How do I coordinate an initial appointment?
There are many ways to schedule an appointment with a provider at Attention, Behavior & Cognition by phone, email or submitting your information securely online.
Do you accept my insurance?
Most insurances provide behavioral health coverage and Attention, Behavior & Cognition accepts insurance payment from many different plans. Please see Rates & Insurance for more detailed information.
How are psychologists trained?
On average, psychologists have more than seven years of training in addition to their bachelor’s degree, and 3,000 hours of supervised practice in psychology. A year of supervised post-doctoral psychological training must be completed before psychologists take their national and state administered licensure exams.
Psychologists licensed to practice in the state of Massachusetts have one of the following degrees: Doctor of Philosophy in Psychology (Ph.D.), Doctor of Psychology (Psy.D.), or Doctor of Education (Ed.D.). Psychologists in MA are required to take 20 hours of continuing education courses every two years to keep their licenses current.
How do I choose a provider?
Therapy involves a commitment of time, money, and energy, so you should be careful in selecting a provider. Although credentials, training, and experience are important, by far the most important factor is whether you and/or your child connect with that person. The therapuetic relationship is one of the most important variables that contributes to the success of treatment.
How long are the sessions?
Sessions typically last 45 minutes and are usually scheduled once a week, or every-other week.

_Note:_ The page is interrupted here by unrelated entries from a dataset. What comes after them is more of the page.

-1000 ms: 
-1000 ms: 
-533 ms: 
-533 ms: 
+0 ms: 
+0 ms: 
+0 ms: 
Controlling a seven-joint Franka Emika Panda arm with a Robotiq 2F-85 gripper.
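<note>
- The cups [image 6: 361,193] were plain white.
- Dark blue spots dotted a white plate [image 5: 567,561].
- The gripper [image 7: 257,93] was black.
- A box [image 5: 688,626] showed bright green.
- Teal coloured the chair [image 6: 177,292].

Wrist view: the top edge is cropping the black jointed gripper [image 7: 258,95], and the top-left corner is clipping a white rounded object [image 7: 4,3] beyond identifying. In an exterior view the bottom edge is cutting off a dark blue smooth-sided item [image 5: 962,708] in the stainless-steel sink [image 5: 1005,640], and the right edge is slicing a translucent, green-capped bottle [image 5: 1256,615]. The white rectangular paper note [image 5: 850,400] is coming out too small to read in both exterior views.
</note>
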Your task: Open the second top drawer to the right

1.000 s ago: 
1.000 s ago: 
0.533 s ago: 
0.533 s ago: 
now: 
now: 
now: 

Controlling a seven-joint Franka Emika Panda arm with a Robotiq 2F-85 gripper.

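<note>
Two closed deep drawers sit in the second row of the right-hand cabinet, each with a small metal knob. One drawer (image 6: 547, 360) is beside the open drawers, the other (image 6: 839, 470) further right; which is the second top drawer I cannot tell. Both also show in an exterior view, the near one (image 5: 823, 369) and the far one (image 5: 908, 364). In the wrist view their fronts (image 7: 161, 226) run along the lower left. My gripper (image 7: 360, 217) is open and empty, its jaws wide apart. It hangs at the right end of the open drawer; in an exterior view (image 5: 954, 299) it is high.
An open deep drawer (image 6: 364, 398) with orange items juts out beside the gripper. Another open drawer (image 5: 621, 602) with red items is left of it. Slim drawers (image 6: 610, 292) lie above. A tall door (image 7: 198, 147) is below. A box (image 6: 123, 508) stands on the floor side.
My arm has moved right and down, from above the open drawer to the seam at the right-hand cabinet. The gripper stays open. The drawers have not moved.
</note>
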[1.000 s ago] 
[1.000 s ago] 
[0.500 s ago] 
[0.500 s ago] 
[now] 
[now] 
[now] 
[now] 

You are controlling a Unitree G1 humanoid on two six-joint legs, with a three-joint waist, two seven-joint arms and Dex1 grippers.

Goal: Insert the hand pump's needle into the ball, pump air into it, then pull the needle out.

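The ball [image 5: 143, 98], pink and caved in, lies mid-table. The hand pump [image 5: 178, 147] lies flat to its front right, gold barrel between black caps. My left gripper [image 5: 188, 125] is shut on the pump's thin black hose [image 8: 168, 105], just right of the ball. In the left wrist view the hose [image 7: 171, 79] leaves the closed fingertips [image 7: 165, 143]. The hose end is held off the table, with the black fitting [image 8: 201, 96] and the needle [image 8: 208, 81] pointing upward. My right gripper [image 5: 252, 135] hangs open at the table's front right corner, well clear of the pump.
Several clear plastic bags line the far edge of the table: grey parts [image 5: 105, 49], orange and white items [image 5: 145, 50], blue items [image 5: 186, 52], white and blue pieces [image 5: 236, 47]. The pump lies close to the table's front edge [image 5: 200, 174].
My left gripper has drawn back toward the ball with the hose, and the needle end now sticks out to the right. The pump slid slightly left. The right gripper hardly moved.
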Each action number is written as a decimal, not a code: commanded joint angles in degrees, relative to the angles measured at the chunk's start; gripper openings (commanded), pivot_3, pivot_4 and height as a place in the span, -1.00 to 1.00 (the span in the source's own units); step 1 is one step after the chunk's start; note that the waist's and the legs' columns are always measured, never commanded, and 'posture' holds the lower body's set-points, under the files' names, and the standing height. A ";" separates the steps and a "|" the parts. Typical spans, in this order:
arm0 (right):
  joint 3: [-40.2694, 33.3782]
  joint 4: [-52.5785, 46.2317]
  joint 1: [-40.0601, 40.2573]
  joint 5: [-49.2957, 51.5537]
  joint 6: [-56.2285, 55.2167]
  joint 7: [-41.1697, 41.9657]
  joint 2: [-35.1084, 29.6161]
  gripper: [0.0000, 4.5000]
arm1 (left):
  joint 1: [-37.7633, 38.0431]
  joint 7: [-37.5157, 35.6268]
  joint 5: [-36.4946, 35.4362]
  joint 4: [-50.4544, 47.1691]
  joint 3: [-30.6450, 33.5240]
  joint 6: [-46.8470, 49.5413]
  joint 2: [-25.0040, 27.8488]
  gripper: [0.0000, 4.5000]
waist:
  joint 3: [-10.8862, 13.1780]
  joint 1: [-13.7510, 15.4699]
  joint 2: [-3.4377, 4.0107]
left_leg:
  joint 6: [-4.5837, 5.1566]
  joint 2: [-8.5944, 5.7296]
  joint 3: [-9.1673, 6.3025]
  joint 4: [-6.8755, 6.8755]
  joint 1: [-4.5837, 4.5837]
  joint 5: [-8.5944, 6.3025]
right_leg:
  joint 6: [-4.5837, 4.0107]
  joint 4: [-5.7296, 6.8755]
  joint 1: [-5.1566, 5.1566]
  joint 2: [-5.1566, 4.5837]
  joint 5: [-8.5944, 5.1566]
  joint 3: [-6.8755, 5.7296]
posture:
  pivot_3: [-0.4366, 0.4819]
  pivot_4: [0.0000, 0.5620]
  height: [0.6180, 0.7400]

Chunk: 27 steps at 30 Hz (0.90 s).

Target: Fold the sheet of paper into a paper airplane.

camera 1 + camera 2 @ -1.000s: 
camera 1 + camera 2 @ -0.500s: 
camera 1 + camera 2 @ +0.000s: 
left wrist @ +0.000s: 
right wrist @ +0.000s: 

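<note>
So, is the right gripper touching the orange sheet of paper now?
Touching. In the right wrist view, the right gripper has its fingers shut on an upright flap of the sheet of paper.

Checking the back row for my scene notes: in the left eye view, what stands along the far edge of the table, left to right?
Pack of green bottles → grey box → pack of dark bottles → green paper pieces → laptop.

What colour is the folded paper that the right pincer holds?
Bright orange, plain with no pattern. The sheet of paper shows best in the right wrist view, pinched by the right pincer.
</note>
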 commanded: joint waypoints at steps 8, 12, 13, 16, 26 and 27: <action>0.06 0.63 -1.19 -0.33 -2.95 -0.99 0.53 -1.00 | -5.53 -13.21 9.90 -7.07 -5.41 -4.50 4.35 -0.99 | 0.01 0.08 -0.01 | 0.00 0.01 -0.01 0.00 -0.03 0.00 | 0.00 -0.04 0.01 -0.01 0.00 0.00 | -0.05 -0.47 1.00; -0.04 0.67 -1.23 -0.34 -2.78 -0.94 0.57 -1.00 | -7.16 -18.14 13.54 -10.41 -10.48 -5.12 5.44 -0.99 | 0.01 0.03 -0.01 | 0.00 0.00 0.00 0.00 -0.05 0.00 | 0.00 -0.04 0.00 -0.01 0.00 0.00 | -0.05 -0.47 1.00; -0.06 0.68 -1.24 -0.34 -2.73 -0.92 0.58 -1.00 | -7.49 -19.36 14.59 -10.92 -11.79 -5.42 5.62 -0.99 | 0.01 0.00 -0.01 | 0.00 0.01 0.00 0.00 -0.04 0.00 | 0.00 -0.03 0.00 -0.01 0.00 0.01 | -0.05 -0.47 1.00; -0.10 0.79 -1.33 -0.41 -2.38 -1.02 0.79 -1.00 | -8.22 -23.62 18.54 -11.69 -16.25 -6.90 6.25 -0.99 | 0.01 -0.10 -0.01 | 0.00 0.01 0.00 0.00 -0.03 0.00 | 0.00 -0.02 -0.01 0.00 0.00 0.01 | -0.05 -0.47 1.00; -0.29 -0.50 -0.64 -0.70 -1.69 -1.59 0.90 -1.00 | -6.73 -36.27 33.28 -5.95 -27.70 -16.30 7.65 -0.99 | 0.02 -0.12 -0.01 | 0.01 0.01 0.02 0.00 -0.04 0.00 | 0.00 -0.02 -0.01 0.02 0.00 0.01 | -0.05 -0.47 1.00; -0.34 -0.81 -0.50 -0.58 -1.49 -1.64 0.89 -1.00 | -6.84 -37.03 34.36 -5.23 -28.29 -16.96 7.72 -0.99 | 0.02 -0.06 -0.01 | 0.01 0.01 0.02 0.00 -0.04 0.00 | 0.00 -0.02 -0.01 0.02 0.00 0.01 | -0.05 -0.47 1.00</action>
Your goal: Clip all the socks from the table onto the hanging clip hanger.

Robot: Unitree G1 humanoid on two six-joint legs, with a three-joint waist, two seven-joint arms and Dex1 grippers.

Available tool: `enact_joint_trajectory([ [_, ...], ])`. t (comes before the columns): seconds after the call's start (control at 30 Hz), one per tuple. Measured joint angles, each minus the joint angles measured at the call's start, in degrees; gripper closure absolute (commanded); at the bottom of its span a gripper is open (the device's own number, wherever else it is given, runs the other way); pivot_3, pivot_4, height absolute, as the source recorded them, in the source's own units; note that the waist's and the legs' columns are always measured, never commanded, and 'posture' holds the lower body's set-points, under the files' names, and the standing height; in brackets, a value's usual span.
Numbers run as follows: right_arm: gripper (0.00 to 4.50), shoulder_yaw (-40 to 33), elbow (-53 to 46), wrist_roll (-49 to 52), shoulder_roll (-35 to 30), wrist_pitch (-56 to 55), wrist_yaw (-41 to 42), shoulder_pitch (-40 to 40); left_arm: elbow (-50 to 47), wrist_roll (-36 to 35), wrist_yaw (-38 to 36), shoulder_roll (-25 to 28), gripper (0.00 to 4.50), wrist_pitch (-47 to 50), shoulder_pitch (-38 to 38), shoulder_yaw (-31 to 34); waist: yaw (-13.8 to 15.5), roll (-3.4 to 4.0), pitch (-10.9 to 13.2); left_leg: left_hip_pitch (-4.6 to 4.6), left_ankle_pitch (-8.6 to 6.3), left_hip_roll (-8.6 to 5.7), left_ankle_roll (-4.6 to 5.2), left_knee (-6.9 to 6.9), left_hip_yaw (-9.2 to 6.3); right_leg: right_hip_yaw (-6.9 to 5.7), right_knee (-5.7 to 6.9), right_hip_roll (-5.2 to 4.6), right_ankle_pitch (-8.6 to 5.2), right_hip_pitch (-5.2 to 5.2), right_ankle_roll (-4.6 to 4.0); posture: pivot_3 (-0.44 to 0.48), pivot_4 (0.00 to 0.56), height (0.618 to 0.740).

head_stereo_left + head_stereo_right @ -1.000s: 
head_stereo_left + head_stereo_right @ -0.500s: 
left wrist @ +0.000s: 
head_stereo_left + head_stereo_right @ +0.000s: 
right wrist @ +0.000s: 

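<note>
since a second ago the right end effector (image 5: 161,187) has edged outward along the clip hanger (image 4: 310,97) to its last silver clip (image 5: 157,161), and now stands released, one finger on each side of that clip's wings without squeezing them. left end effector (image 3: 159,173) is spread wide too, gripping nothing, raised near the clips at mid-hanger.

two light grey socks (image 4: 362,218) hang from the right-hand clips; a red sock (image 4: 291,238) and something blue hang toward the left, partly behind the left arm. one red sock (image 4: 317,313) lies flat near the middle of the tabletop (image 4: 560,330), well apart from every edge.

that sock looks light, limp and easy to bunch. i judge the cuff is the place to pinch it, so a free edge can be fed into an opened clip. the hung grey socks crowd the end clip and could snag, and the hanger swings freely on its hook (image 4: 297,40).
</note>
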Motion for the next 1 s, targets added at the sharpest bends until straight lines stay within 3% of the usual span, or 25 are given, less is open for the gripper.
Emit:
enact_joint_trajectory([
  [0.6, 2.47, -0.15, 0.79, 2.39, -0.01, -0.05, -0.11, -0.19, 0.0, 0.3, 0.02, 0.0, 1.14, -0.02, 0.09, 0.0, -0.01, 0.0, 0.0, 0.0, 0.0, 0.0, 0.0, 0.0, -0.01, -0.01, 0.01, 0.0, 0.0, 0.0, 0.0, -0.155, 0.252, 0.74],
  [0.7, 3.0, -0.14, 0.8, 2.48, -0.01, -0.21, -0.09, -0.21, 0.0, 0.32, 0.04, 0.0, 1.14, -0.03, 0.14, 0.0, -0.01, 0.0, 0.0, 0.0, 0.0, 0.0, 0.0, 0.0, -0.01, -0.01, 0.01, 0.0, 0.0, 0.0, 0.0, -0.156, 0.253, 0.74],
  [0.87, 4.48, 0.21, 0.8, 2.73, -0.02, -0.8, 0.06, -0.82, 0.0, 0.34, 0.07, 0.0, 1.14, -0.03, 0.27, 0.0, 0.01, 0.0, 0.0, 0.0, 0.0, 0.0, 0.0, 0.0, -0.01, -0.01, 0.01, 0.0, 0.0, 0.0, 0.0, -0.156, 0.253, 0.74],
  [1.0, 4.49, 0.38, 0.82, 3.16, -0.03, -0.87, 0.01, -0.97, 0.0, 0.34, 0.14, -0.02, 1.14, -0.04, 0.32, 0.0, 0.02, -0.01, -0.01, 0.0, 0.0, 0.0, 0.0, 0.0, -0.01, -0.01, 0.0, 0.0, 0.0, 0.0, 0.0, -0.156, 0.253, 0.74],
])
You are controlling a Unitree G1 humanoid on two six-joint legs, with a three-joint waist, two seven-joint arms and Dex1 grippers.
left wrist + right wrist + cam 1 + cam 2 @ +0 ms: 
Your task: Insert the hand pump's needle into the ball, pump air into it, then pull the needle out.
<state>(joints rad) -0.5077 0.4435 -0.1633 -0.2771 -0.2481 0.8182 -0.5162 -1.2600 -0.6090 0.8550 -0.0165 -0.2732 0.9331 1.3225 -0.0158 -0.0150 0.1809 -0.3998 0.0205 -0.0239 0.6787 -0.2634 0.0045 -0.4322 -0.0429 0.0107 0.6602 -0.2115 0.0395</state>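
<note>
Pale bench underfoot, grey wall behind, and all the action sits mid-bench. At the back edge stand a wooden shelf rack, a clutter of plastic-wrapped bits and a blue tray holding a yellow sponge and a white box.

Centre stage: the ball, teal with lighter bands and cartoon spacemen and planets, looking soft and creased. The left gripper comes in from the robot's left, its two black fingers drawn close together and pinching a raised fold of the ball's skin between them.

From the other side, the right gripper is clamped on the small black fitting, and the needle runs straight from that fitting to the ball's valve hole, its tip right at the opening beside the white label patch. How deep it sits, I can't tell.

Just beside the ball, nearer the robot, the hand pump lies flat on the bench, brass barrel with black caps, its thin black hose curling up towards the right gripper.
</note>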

The length of therapy depends on many factors including the goals that were set at the onset of treatment.
What can I expect in a therapy session?
A standard therapy session lasts 45-50 minutes. During the session, we will review what has happened since the last session, discuss the use of previously learned skills or strategies, and/or identify new skills or strategies to reach treatment goals. Our approach to treatment is collaborative, practical and engaging. We sometimes use “homework” in attempt to help you practice what we have worked on within your therapy session. This is not “homework” like school but rather, assignments on how to use learned skills or strategies in specific situations.
Are sessions confidential?
Yes, we have both an ethical and legal requirements to ensure that the information you and/or your child share is confidential. Although discussed in more specific detail during our first meeting, there are limits to confidentiality where we have to share information from therapy. One of the most important is that, if a client makes statements that present a credible threat either to harm him/herself or to harm another person, the psychologist required to take necessary steps to ensure safety. In most cases related to harming oneself, the psychologist is going to work with the client to find a way to ensure safety without breaking confidentiality. Another exception is that psychologists are “mandated reporters.” This means that, if a person shares information about child abuse or about the abuse of an elder or dependent adult, the psychologist must report that information to appropriate authorities. In addition, there also are a few cases where a judge might order a psychologist to share some confidential information. The psychologist will “claim privilege” and not provide information in these cases until the judge orders him or her to do so.